#### REQUIREMENT:
Set the whole listing down again, word for word, with no pictures.

#### GIVEN DATA:
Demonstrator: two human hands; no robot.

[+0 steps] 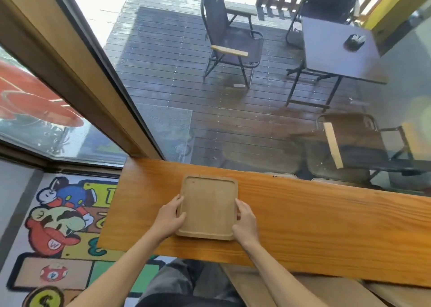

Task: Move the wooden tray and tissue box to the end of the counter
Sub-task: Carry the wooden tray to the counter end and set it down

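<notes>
A long wooden counter (pixel 303 232) runs from its left end, beside the window frame (pixel 77 73), across to the right edge of the view, its far side set against a large pane of glass (pixel 186 73). Beyond the glass lies a dark plank deck (pixel 163 62) with folding chairs (pixel 231 43) and a small square table (pixel 338 48). Below the counter's left end the floor carries a cartoon-patterned mat (pixel 58 225). On the counter, a short way in from the left end, lies the wooden tray (pixel 207 207), flat and empty, a rounded rectangle with a shallow raised rim. Its long axis runs from the near edge of the counter toward the glass, across the counter's length; its near short side lies close to the counter's near edge, and its far short side stops short of the glass. Bare counter shows to the left of the tray, up to the end, and a much longer bare stretch extends to the right. The left hand (pixel 169 218) grips the tray's left long side, fingers curled on the rim; the right hand (pixel 245 220) grips the right long side likewise. The tissue box is not in view.
</notes>
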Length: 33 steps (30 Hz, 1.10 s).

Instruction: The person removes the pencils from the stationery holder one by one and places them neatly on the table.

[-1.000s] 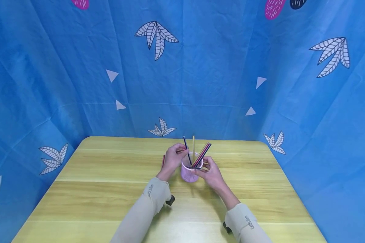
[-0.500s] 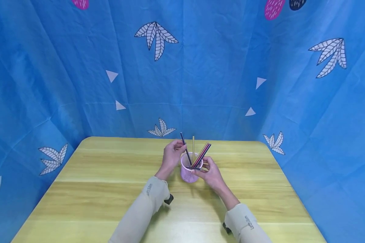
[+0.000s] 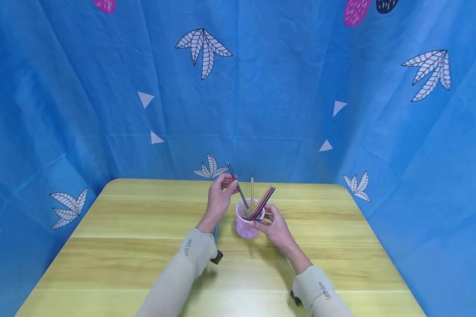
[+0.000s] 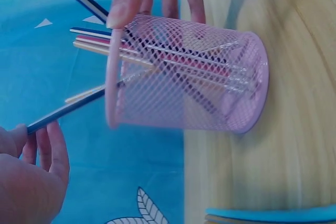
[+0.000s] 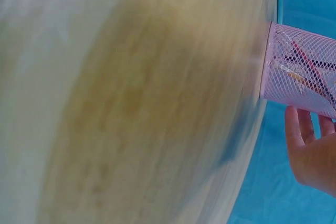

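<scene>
A pink mesh pencil cup (image 3: 246, 229) stands upright on the table, holding several pencils (image 4: 94, 48) that lean in different directions. My right hand (image 3: 275, 226) grips the cup's near right side, thumb at the rim; in the left wrist view that thumb (image 4: 126, 3) lies over the rim. Between thumb and fingers, my left hand (image 3: 219, 198) pinches a dark pencil (image 3: 238, 187) above the cup's left side. The pencil slants, its lower end inside the cup's mouth. In the right wrist view the right hand (image 5: 315, 156) shows beside the mesh wall, partly cut off.
A blue stick-like thing (image 3: 216, 233) lies on the wooden table (image 3: 143, 255) by the left wrist; the left wrist view shows it as a bright blue strip (image 4: 273, 214) above a brown one. A blue patterned curtain (image 3: 262, 88) surrounds the table's back and sides.
My left hand has moved up and left, drawing the dark pencil higher from the cup. The blue thing has come into view by the left wrist. The right hand and cup stay put.
</scene>
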Motion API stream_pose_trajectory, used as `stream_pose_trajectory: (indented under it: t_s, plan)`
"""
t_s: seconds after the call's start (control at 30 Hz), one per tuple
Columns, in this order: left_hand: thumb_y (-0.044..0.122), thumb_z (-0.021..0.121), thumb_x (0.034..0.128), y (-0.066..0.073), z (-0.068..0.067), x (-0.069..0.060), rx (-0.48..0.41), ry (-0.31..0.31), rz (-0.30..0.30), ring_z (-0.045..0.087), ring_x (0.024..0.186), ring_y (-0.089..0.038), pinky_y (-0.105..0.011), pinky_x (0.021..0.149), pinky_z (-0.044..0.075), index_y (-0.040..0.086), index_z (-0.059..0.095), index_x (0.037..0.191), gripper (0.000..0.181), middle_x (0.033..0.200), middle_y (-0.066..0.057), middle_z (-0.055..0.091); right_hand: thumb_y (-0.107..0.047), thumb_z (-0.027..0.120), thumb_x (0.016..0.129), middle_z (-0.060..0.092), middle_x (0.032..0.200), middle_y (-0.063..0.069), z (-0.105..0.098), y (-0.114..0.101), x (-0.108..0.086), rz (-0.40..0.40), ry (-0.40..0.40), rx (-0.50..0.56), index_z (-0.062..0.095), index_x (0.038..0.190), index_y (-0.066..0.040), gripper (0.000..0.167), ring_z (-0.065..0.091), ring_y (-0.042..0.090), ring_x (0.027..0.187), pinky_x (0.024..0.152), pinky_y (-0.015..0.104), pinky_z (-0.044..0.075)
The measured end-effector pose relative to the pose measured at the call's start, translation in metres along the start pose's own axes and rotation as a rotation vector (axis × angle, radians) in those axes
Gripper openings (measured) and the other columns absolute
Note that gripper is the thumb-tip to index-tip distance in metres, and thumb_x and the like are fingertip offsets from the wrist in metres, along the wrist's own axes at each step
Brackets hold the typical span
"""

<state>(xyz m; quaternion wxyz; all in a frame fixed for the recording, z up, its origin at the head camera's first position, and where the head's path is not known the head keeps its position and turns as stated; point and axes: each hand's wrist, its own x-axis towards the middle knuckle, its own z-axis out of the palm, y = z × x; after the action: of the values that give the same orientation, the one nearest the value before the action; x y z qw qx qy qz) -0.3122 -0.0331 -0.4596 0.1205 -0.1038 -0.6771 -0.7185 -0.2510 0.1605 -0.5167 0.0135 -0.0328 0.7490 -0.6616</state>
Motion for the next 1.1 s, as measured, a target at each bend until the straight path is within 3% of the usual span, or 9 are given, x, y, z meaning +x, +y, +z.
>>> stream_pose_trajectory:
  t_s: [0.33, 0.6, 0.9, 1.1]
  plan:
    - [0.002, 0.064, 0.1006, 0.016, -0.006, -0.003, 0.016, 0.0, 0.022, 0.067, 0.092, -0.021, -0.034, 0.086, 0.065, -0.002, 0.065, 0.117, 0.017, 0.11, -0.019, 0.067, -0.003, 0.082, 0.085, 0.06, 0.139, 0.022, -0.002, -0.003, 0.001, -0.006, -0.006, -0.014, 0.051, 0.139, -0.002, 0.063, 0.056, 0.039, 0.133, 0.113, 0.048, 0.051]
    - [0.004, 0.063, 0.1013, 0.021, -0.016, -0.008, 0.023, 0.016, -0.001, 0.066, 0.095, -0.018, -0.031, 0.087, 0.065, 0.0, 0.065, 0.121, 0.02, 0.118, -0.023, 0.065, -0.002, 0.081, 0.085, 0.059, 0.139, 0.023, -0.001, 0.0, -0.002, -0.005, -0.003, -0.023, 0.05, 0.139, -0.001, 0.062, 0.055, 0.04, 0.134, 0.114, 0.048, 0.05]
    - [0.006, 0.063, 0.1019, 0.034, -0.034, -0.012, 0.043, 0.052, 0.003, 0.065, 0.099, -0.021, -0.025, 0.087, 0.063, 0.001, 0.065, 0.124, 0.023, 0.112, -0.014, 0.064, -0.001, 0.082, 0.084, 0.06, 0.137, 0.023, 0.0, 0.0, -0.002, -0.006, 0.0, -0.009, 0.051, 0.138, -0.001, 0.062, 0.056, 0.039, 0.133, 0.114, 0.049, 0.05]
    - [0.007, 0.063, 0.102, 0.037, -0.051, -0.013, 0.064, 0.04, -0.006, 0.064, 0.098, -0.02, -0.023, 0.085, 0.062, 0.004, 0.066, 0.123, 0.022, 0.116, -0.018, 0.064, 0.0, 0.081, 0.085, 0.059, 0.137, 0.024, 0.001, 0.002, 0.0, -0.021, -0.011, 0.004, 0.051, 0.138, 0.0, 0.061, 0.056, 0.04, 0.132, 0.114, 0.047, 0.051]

#### RESULT OF THIS EXERCISE:
Demonstrator: two human hands; no robot.

[+0 steps] 

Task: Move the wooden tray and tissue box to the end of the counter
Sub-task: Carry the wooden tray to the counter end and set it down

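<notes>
A long wooden counter (pixel 303 232) runs from its left end, beside the window frame (pixel 77 73), across to the right edge of the view, its far side set against a large pane of glass (pixel 186 73). Beyond the glass lies a dark plank deck (pixel 163 62) with folding chairs (pixel 231 43) and a small square table (pixel 338 48). Below the counter's left end the floor carries a cartoon-patterned mat (pixel 58 225). On the counter, a short way in from the left end, lies the wooden tray (pixel 207 207), flat and empty, a rounded rectangle with a shallow raised rim. Its long axis runs from the near edge of the counter toward the glass, across the counter's length; its near short side lies close to the counter's near edge, and its far short side stops short of the glass. Bare counter shows to the left of the tray, up to the end, and a much longer bare stretch extends to the right. The left hand (pixel 169 218) grips the tray's left long side, fingers curled on the rim; the right hand (pixel 245 220) grips the right long side likewise. The tissue box is not in view.
</notes>
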Length: 33 steps (30 Hz, 1.10 s).

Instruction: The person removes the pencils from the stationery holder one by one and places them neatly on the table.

[-1.000s] 
[-0.500s] 
[+0.000s] 
[+0.000s] 
[+0.000s] 

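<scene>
A pink mesh pencil cup (image 3: 246, 229) stands upright on the table, holding several pencils (image 4: 94, 48) that lean in different directions. My right hand (image 3: 275, 226) grips the cup's near right side, thumb at the rim; in the left wrist view that thumb (image 4: 126, 3) lies over the rim. Between thumb and fingers, my left hand (image 3: 219, 198) pinches a dark pencil (image 3: 238, 187) above the cup's left side. The pencil slants, its lower end inside the cup's mouth. In the right wrist view the right hand (image 5: 315, 156) shows beside the mesh wall, partly cut off.
A blue stick-like thing (image 3: 216, 233) lies on the wooden table (image 3: 143, 255) by the left wrist; the left wrist view shows it as a bright blue strip (image 4: 273, 214) above a brown one. A blue patterned curtain (image 3: 262, 88) surrounds the table's back and sides.
My left hand has moved up and left, drawing the dark pencil higher from the cup. The blue thing has come into view by the left wrist. The right hand and cup stay put.
</scene>
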Motion API stream_pose_trajectory, used as `stream_pose_trajectory: (indented under it: t_s, plan)`
"""
t_s: seconds after the call's start (control at 30 Hz), one per tuple
Columns, in this order: left_hand: thumb_y (-0.044..0.122), thumb_z (-0.021..0.121), thumb_x (0.034..0.128), y (-0.066..0.073), z (-0.068..0.067), x (-0.069..0.060), rx (-0.48..0.41), ry (-0.31..0.31), rz (-0.30..0.30), ring_z (-0.045..0.087), ring_x (0.024..0.186), ring_y (-0.089..0.038), pinky_y (-0.105..0.011), pinky_x (0.021..0.149), pinky_z (-0.044..0.075), index_y (-0.040..0.086), index_z (-0.059..0.095), index_x (0.037..0.191), gripper (0.000..0.181), middle_x (0.033..0.200), middle_y (-0.066..0.057), middle_z (-0.055..0.091); right_hand: thumb_y (-0.107..0.047), thumb_z (-0.027..0.120), thumb_x (0.016..0.129), middle_z (-0.060..0.092), middle_x (0.032..0.200), middle_y (-0.063..0.069), z (-0.105..0.098), y (-0.114..0.101), x (-0.108..0.086), rz (-0.40..0.40), ry (-0.40..0.40), rx (-0.50..0.56), index_z (-0.062..0.095), index_x (0.038..0.190), index_y (-0.066..0.040), gripper (0.000..0.167), ring_z (-0.065..0.091), ring_y (-0.042..0.090), ring_x (0.027..0.187), pinky_x (0.024..0.152), pinky_y (-0.015..0.104), pinky_z (-0.044..0.075)
The measured end-effector pose relative to the pose measured at the call's start, translation in metres along the start pose's own axes and rotation as a rotation vector (axis × angle, radians) in those axes
Gripper openings (measured) and the other columns absolute
Note that gripper is the thumb-tip to index-tip distance in metres, and thumb_x and the like are fingertip offsets from the wrist in metres, along the wrist's own axes at each step
Brackets hold the typical span
"""

<state>(xyz m; quaternion wxyz; all in a frame fixed for the recording, z up, its origin at the head camera's first position, and where the head's path is not known the head keeps its position and turns as stated; point and axes: each hand's wrist, its own x-axis towards the middle knuckle, its own z-axis out of the palm, y = z × x; after the action: of the values that give the same orientation, the one nearest the value before the action; x y z qw qx qy qz) -0.3122 -0.0331 -0.4596 0.1205 -0.1038 -0.6771 -0.7185 -0.2510 0.1605 -0.5167 0.0135 -0.0328 0.7490 -0.6616</state>
Motion for the next 1.1 s, as measured, a target at each bend until the straight path is within 3% of the usual span, or 9 are given, x, y, z meaning +x, +y, +z.
>>> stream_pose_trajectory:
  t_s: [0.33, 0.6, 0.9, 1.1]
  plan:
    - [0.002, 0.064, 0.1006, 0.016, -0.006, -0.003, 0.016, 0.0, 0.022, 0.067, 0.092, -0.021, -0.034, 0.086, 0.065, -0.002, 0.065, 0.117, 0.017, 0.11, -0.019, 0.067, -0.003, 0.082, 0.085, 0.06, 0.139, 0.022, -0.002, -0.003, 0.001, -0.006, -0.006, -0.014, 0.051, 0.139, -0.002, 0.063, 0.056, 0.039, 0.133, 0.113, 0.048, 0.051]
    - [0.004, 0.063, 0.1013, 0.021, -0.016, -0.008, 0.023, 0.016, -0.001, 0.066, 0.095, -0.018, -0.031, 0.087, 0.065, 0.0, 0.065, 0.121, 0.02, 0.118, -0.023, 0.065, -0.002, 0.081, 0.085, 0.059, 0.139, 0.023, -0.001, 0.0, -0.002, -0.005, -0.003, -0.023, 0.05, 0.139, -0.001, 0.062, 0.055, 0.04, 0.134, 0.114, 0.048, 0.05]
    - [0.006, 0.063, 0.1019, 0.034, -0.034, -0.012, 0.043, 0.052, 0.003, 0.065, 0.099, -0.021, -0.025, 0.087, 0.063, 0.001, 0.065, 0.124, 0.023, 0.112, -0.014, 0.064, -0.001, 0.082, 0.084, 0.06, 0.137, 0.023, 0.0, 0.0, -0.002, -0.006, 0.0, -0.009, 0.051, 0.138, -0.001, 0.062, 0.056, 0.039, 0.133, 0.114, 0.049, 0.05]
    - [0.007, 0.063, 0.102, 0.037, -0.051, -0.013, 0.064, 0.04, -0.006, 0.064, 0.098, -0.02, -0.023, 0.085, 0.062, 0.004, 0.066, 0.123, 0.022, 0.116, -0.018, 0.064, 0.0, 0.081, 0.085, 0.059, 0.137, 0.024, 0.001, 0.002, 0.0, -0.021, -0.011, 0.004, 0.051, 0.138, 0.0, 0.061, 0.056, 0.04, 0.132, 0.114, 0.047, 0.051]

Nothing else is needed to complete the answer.